Y a-t-il encore une relève, une transmission pour l’agriculture ?
Je pense qu’il y a toutefois encore aujourd’hui beaucoup d’engouement, d’intérêt par rapport à l’agriculture. Certes, ce n’est pas l’agriculture qu’ont connu nos parents. C’est ça qu’il faut savoir. Le modèle agricole qui a été véhiculé par nos aînés il y a plusieurs décennies n’intéresse plus les jeunes aujourd’hui. Ce qui intéresse les jeunes c’est une visibilité par rapport à l’avenir. C’est-à-dire des produits valorisés. Des produits transformés qui leur permettent d’être honorés, de se faire une place autour d’eux, dans la société. Avec tout le respect que j’ai pour nos anciens. Personne ne veut ressembler à ces pauvres agriculteurs qui n’arrivaient pas à payer toutes leurs factures et qui travaillaient vraiment pour avoir seulement de quoi avoir à manger. Mon grand-père a fait partie de cette génération sauf que lui avait déjà compris qu’il fallait transformer les produits et que c’est dans les filières de transformation qu’on pouvait gagner de l’argent. Il s’appelait Ali Halidi et c’était l’un des fondateurs de la première Coopérative agricole de Mayotte. C’est un peu la personne qui m’a inspirée, un peu mon mentor. Paix à son âme, il n’est plus de ce monde.

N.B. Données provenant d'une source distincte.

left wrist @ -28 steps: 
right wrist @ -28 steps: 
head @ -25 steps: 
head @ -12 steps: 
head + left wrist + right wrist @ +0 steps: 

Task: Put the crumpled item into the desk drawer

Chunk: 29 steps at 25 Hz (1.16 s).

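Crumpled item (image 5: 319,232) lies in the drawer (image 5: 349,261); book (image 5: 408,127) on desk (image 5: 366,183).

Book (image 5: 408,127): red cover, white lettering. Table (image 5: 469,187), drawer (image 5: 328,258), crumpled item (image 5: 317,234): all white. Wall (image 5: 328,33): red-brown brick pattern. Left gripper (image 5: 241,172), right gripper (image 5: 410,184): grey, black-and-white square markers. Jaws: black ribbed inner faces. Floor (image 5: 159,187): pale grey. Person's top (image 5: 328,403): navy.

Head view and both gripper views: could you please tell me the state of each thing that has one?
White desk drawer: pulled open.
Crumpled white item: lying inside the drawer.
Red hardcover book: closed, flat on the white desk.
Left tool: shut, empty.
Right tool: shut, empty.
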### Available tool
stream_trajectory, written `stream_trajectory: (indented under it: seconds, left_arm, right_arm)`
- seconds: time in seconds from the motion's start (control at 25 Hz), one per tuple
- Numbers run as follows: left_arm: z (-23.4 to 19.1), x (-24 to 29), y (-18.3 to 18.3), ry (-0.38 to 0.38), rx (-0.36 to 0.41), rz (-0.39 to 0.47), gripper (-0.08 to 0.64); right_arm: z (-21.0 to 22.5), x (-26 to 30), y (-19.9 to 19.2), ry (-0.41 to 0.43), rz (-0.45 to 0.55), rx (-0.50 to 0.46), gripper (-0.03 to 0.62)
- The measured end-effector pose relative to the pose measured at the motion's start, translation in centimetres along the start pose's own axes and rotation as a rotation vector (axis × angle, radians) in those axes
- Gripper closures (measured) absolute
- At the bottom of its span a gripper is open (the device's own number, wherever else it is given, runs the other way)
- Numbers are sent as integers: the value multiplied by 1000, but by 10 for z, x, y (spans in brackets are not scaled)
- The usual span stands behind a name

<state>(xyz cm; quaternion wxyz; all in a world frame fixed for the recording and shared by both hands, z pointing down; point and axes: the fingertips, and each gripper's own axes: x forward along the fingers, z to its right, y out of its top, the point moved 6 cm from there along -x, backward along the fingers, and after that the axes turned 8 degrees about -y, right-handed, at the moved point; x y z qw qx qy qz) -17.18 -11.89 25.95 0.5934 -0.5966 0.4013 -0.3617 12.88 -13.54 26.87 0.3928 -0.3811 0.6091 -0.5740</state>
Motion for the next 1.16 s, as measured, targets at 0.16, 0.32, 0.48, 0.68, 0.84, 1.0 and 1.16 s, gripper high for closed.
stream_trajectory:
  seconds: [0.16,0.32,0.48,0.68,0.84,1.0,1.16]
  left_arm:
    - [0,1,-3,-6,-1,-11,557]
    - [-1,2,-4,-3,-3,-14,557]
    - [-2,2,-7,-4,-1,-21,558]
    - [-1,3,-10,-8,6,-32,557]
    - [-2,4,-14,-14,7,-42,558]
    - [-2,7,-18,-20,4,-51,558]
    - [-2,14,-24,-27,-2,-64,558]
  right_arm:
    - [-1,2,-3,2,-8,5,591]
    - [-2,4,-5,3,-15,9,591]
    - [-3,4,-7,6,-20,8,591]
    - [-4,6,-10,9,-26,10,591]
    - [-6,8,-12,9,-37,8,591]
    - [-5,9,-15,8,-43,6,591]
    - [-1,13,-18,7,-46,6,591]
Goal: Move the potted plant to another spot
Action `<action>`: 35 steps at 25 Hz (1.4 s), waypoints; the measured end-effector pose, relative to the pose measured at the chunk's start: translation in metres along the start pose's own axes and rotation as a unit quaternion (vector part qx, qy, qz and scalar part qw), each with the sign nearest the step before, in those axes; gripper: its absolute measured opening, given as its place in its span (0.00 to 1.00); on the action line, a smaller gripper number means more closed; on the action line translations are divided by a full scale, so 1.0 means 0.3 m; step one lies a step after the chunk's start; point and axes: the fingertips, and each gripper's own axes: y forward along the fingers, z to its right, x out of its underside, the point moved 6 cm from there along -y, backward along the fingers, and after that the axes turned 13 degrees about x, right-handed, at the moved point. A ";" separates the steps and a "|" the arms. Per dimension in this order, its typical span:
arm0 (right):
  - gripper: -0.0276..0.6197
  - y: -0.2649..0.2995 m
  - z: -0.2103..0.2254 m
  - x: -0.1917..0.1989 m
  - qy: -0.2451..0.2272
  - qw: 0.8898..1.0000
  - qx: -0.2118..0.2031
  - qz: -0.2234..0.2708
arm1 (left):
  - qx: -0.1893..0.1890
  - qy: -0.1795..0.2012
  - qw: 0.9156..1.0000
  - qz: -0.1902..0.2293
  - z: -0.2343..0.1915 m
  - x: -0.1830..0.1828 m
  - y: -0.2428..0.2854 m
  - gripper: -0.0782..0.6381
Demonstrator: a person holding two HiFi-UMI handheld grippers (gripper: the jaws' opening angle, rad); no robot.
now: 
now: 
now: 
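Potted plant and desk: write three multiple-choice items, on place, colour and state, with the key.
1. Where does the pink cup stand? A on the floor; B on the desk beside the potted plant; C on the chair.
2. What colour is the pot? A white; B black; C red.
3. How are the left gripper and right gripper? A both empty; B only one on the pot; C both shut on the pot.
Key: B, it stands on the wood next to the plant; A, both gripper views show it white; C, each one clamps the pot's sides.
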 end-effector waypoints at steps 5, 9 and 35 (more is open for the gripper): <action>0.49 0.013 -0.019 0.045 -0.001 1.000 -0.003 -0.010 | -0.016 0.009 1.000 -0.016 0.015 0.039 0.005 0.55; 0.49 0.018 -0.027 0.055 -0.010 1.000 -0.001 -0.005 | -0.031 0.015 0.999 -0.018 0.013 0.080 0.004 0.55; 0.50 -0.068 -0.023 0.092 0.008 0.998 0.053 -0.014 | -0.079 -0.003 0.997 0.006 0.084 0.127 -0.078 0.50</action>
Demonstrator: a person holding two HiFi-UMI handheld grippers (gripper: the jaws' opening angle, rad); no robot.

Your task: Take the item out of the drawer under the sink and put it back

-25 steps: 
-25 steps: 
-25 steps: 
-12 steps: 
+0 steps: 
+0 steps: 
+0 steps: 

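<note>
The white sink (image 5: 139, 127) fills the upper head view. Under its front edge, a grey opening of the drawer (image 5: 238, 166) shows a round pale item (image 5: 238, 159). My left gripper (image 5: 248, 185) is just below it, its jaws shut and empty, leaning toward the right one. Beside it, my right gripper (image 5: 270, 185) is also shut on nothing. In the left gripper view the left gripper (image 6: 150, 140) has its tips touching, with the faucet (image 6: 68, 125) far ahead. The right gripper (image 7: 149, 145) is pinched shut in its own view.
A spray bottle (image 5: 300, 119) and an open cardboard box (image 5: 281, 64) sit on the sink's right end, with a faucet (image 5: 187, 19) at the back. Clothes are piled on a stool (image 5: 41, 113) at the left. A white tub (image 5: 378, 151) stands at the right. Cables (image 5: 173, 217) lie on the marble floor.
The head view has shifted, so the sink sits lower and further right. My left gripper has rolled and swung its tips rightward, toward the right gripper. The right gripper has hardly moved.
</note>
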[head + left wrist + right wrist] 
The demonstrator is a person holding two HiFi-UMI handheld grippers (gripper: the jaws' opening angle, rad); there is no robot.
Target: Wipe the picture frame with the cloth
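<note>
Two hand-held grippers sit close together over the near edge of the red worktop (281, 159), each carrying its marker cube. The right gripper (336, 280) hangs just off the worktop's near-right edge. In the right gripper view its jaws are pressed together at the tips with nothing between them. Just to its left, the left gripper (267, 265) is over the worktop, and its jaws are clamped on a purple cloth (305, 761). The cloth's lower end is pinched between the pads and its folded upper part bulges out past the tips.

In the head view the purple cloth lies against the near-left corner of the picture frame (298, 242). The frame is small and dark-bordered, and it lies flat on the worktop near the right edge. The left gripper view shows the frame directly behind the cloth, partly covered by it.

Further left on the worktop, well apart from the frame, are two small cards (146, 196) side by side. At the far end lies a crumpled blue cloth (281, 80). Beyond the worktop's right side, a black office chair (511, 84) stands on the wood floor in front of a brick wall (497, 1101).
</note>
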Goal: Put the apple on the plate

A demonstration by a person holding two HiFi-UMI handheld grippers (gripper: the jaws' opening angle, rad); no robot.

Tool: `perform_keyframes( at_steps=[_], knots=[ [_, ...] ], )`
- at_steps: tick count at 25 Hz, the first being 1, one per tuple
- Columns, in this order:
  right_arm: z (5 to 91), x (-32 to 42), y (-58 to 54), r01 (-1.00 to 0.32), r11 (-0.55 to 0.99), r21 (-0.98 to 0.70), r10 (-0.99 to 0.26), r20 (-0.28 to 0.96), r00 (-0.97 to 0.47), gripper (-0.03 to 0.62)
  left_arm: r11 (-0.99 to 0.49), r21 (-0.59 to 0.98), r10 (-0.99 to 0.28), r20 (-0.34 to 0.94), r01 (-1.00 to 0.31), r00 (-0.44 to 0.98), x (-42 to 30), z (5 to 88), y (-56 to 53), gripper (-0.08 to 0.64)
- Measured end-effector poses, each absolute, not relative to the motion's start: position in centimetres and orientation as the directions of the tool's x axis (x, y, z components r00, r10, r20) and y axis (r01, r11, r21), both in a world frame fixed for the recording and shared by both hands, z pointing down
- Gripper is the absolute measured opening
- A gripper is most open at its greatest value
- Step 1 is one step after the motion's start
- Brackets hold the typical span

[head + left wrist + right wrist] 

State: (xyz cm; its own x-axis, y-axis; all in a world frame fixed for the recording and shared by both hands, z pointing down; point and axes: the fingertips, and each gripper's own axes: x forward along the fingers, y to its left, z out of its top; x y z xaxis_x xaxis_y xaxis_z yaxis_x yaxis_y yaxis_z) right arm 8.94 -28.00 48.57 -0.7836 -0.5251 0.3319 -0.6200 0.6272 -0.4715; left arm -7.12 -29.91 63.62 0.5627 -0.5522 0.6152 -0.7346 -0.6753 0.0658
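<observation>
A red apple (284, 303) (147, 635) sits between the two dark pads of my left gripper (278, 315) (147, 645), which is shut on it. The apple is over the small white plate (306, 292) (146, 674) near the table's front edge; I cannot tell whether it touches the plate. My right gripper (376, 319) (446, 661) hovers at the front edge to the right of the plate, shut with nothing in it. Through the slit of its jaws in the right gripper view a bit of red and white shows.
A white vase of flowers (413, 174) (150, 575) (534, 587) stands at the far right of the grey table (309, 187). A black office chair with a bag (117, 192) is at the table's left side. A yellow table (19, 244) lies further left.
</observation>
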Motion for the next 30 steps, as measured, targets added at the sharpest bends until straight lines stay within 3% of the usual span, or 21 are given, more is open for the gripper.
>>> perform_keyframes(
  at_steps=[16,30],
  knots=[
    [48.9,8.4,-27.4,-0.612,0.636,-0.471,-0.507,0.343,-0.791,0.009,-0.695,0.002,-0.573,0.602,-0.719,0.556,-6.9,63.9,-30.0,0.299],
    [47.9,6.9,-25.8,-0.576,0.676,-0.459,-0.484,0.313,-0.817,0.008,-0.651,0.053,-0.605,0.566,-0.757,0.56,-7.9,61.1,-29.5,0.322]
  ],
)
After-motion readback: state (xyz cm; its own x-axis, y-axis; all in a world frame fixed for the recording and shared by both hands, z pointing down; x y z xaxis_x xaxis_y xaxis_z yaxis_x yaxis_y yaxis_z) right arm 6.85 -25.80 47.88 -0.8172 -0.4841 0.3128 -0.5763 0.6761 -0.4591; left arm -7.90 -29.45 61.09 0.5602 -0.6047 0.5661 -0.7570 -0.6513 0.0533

Pourquoi portez-vous toujours ce chapeau australien ?
Ce chapeau en cuir, je l’ai acheté il y a 22 ans. C’est un jacaru, un chapeau australien qui symbolise le cow-boy [garçon vacher]. Les éleveurs australiens portent ce couvre-chef. J’aime l’idée de l’aventure. Je le porte depuis le jour où j’ai décidé de changer de vie, de quitter le monde professionnel du luxe, de la mode et de l’automobile pour l’aventure, pour aller vers des valeurs essentielles entre autres celles que je retrouve dans mon île de Mayotte. Je me suis posé la question d’où je viens, quelle est ma communauté ? Avec l’idée de réaliser quelque chose autour de moi qui permettrait à la population d’avoir une fierté, une dignité. La dignité passe par cette agriculture qui véhicule nos valeurs traditionnelles.
Un dernier mot
J’ai énormément d’espoir par rapport à ce Salon d’agriculture et je le répète Mayotte ne peut pas exister seulement sur les seules frontières de Mamoudzou mais doit exporter son Savoir-Faire dans la région océan Indien, en Afrique de l’Est, dans l’Hexagone et dans toute l’Europe. Ce serait un bon début.